Exercise: Using the listing that follows, filter out every line lacking the string "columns" and return the rest.

Data below:
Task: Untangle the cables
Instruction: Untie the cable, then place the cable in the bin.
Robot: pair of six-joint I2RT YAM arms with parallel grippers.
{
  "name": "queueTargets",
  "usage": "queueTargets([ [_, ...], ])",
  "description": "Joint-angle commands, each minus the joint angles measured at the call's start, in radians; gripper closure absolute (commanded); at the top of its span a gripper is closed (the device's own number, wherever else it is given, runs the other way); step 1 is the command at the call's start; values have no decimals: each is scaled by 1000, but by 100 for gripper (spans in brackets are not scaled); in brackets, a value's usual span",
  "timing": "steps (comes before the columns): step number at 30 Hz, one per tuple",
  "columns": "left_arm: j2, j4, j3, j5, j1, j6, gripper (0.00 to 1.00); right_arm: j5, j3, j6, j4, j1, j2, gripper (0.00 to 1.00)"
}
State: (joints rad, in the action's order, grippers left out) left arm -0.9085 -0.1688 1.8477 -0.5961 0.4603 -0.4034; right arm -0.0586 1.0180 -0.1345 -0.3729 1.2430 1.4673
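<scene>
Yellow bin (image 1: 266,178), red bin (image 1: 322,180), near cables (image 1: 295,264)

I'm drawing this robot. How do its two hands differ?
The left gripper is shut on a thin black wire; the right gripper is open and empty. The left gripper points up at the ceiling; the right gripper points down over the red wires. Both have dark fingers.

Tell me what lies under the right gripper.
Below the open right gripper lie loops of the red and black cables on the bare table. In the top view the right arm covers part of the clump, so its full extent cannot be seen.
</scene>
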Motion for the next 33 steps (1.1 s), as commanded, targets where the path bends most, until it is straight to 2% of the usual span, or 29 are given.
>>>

Worked solution:
  "timing": "steps (comes before the columns): step number at 30 Hz, one per tuple",
  "columns": "left_arm: j2, j4, j3, j5, j1, j6, gripper (0.00 to 1.00); right_arm: j5, j3, j6, j4, j1, j2, gripper (0.00 to 1.00)"

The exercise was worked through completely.